We subjected the Sony Xperia 5 IV to our rigorous SBMARK Battery test suite to measure its performance in terms of battery life, charging and efficiency. In these test results, we’ll analyze how it performed in a variety of tests and several common use cases.
Overview
Key Specifications:
- Battery Capacity: 5000mAh
- 30W charger (not included)
- 6.1 inch OLED display, 1080 x 2520, 120Hz
- Qualcomm Snapdragon 8 Gen 1 (4nm)
- ROM / RAM combination tested: 128GB + 8GB
Pros
- Fair autonomy, with more than 2 days of moderate use
- Excellent autonomy on the move, especially when calling
- Excellent autonomy when testing each use separately (video, music, calls, games)

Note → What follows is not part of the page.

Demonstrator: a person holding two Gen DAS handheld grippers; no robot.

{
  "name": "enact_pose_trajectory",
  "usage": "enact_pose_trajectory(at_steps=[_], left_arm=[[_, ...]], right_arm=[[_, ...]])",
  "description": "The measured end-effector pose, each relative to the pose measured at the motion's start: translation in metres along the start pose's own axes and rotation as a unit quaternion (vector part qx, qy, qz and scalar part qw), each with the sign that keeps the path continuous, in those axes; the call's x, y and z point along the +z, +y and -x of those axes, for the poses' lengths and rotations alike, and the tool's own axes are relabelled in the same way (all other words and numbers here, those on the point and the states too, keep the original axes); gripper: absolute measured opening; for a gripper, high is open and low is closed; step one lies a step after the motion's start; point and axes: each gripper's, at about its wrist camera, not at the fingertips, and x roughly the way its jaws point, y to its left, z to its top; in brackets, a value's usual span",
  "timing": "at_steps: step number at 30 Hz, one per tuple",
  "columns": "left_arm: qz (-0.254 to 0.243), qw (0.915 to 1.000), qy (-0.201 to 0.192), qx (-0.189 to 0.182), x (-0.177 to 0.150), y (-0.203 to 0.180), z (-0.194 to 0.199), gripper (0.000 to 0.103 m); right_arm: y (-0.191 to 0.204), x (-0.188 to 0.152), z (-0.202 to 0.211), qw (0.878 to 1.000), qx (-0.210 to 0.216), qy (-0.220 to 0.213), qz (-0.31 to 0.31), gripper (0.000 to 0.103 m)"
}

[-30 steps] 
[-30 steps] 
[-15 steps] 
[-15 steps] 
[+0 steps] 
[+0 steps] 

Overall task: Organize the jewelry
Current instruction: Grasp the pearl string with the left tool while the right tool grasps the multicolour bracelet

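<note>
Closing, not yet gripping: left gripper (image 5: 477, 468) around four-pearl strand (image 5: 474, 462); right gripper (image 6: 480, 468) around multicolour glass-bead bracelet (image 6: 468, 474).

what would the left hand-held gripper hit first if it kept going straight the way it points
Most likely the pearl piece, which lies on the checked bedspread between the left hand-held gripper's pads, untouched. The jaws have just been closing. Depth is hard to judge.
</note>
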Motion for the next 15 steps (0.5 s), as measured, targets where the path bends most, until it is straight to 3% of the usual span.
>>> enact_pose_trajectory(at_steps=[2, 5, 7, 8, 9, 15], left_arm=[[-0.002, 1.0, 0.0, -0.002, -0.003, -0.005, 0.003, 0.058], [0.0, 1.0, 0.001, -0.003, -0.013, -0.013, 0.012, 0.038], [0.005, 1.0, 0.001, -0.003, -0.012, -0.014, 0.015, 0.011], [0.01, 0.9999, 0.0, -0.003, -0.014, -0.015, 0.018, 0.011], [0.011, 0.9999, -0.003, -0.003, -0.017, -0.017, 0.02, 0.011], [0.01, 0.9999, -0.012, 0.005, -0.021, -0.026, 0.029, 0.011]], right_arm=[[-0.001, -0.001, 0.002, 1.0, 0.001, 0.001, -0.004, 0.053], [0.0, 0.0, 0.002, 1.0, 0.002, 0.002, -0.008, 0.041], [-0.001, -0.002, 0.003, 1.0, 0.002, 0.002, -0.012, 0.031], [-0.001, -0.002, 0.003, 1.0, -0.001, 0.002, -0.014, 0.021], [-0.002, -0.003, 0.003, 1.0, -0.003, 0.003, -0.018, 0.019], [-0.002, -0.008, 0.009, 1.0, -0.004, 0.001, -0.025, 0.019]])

- Excellent power adapter efficiency
- Very low residual battery charger consumption
- Low overall discharge currents
Versus
- Inaccurate battery gauge
- Below average battery life at idle
- Slow reload speed
- Low autonomy recovered after a 5-minute recharge
- Poor charging efficiency
The battery performance of the Sony Xperia 5 IV is between the Xperia 1 IV and the Xperia 10 IV. Its overall score nearly caught up with the average in our database, significantly outperforming the Xperia 1 IV in almost all use cases, but lagging far behind the Xperia 10 IV and its outstanding battery life.

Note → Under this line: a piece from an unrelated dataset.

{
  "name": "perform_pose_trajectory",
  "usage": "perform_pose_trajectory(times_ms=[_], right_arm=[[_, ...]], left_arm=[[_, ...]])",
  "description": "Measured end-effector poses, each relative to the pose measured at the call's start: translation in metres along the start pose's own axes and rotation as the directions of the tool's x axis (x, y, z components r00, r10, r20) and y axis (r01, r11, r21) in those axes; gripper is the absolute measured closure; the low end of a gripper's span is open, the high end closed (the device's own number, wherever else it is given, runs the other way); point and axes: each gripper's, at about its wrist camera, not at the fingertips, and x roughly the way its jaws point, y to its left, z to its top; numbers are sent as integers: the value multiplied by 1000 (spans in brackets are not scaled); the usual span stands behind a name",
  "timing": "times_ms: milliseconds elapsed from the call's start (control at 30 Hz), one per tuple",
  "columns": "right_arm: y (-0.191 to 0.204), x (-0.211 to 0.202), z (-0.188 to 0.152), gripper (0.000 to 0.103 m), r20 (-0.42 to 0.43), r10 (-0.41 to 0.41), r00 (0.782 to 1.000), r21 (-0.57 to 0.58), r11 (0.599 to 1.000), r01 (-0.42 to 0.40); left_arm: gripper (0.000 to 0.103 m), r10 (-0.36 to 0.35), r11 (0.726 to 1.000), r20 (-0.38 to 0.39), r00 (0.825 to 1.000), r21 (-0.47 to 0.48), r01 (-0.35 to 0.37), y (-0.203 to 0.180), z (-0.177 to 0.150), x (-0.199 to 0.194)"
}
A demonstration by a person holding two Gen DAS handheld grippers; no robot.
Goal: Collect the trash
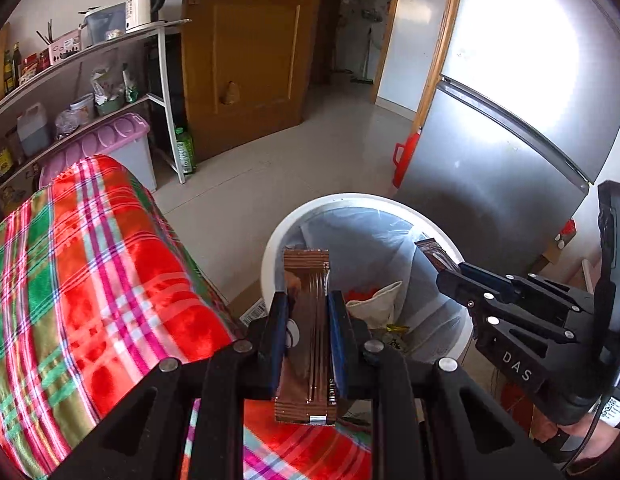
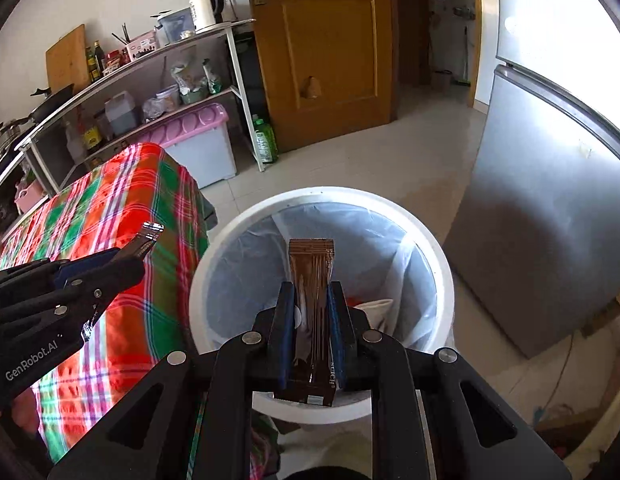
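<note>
Both grippers are clamping brown snack wrappers: the right gripper (image 2: 308, 312) is holding its brown wrapper (image 2: 312, 280) over the white lined bin (image 2: 322, 200), while the left gripper (image 1: 308, 320) is holding its wrapper (image 1: 306, 280) at the bin's nine-o'clock rim, risking a drop onto the plaid-covered counter (image 1: 90, 260).

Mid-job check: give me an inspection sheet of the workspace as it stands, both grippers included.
Surface: plaid cloth over the table, bare where visible.
Job's things: white bin with clear liner holds some trash; one brown wrapper and a second brown wrapper are held.
Clutter: cardboard on the floor by the bin.
Grippers: left hand-held gripper shut on its wrapper beside the bin rim; right hand-held gripper shut on its wrapper above the bin.
Cables: thin cable trailing from the right unit.
Surroundings: shelf rack, kettle, wooden door, fridge.
</note>
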Motion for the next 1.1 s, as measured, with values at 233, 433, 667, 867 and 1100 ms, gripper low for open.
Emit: perform_pose_trajectory(times_ms=[233, 433, 667, 867, 1100], right_arm=[[-26, 22, -7, 86, -63, -5, 998, 37, 999, 8], [-35, 33, -11, 84, -84, -3, 996, 49, 999, 7], [-40, 45, -12, 67, -116, 5, 993, 72, 997, 3], [-41, 37, -15, 57, -84, 22, 996, 105, 994, -13], [-33, -1, -19, 57, 12, 2, 1000, 97, 995, -3]], left_arm=[[81, -21, 1000, -69, 997, 7, 22, -20, -1, 33], [80, -8, 1000, -104, 995, 21, 10, -27, 0, 49], [45, 1, 1000, -122, 993, -9, -2, -22, -4, 52], [41, -7, 1000, -99, 995, -20, 5, -18, -6, 40], [36, 12, 1000, -10, 1000, -21, -12, -15, -11, 4]])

Compared to devices in the same ultra-premium price range ($800+), the Xperia 5 IV earned a decent overall score mainly due to its excellent battery life and efficiency, but its charging performance was among the lowest. The 30W charger struggled to fill the large 5000mAh battery. However, its efficiency was excellent and its residual consumption, among the lowest in our database, was well managed.
When testing each use separately, the Sony Xperia 5 IV’s battery life was always above average, and its performance on the go was the same, especially during calls. The discharge currents were low on average, showing that the device was well managed.
Trial summary
Learn about SBMARK battery tests: For scoring and analysis in our smartphone battery reviews, SBMARK engineers conduct a series of objective tests over a one-week period both indoors and outdoors. (See our introduction and how we test articles for more details on our smartphone’s battery protocol.)
The following section compiles the key elements of our extensive testing and analysis performed in the SBMARK laboratories. Detailed performance evaluations in the form of reports are available upon request. Do not hesitate to contact us.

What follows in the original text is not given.